Archimedes was the most important player in the probability theory. In fact, one of the three works overwritten in the Christian prayer book, Stomachion” is, according to Netz, the “earliest evidence, anywhere, of the science of combinatorics.” Stomachion was such a difficult game that it triggered a bellyache, hence the name “Stomach.” The challenge was to figure out how many ways one could devise in using fourteen geometrical diagrams to make a square. Archimedes solved this game, but the condition of the “Stomachion” is so bad that it proved impossible to read more than a few lines of Archimedes.

In general, Archimedes measured curves, shaping calculus in the process. He invented combinatorics, which is at the core of our understanding of the theory of probability. These, among many other great mathematical and technological achievements, form the underbelly of computer and imaging science that is, according to Netz, fundamentally, Archimedean. It was that science that helped in the deciphering of the hidden and almost destroyed works of Archimedes.

On behalf of the Walters Art Museum, in 2011, Cambridge University Press published The Archimedes Palimpsest, a grand summary of all that went on in the liberation of the seven treatises of Archimedes overwritten by Christian prayers for some 700 years.

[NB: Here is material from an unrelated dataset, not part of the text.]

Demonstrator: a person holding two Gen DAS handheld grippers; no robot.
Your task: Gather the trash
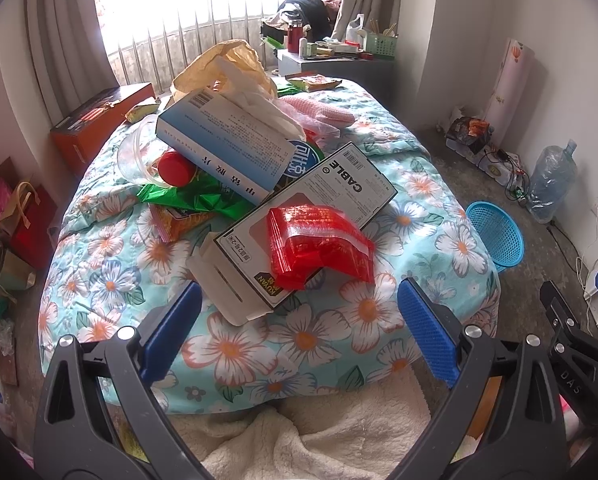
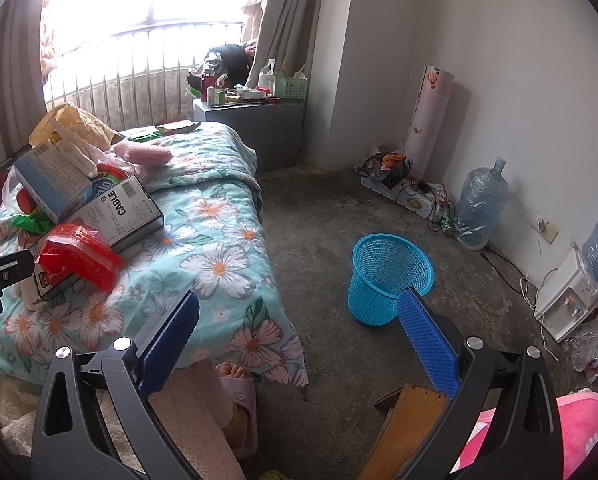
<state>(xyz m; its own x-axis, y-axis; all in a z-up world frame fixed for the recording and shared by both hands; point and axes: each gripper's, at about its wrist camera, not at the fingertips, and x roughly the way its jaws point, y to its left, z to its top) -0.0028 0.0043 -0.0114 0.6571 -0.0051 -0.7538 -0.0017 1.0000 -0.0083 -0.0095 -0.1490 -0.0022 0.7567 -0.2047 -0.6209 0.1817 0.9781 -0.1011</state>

The two volumes of The Archimedes Palimpsest are large, heavy, and beautifully illustrated. They are the result of twelve years of hard work. They shed light for a better and more comprehensive understanding of Archimedes. The owner of the palimpsest spent lots of money. John Lowden, professor of medieval art, Courtauld Institute of Art, and author of a chapter in The Archimedes Palimpsest, said the anonymous buyer of the Archimedes palimpsest funded the studies and preservation of the manuscript with “heroic generosity.” Certainly, his actions mirror Renaissance-like philhellenism as well.

The moment I started going over The Archimedes Palimpsest, looking at the pictures of the pages of the Euxologion and, finally, seeing the images of the transcription of the Archimedes treatises (in the second volume), I knew this was a rare book marking a potent if small Renaissance of Hellenic studies in America. 

The Archimedes Palimpsest is an edited book. The contributors describe lucidly how they penetrated the seven centuries separating us from the monks who trashed the works of Archimedes. They used the latest imaging technologies to reach under the Christian prayers, revealing the “under text,” meaning the words of Archimedes. These experts include:

  1. Uwe Bergmann, senior staff scientist, Linac Coherent Light Source, SLAC National Accelerator Laboratory;
  2. William A. Christens-Barry, chief scientist, Equipoise Imaging, LLC;
  3. Roger L. Easton, Jr., professor of imaging science, Chester F. Carlson Center for Imaging Science, Rochester Institute of Technology; Doug Emery, independent technical consultant;
  4. Keith Knox, imaging research consultant, Kihei, Hawaii;
  5. Alexander Lee, University of Chicago;
  6. John Lowden, professor of medieval art, Courtauld Institute of Art;
  7. Reviel Netz, professor of classics, Stanford University;
  8. William Noel, curator, the Walters Art Museum;
  9. Erik Petersen, senior researcher, manuscript department, the Royal Library, Copenhagen;
  10. Abigail Quandt, senior conservator, the Walters Art Museum;
  11. Natalie Tchernetska, Biblioteca Classica Petropolitana, St. Petersburg;
  12. Michael B. Toth, president, R. B. Toth Associates;
  13. Nigel Wilson, fellow and tutor (emeritus), Lincoln College, Oxford.

The testimony of these experts is rich in detail and accuracy, giving us a more scholarly and complete story than the story Netz and Noel told urgently in The Archimedes Codex in 2007.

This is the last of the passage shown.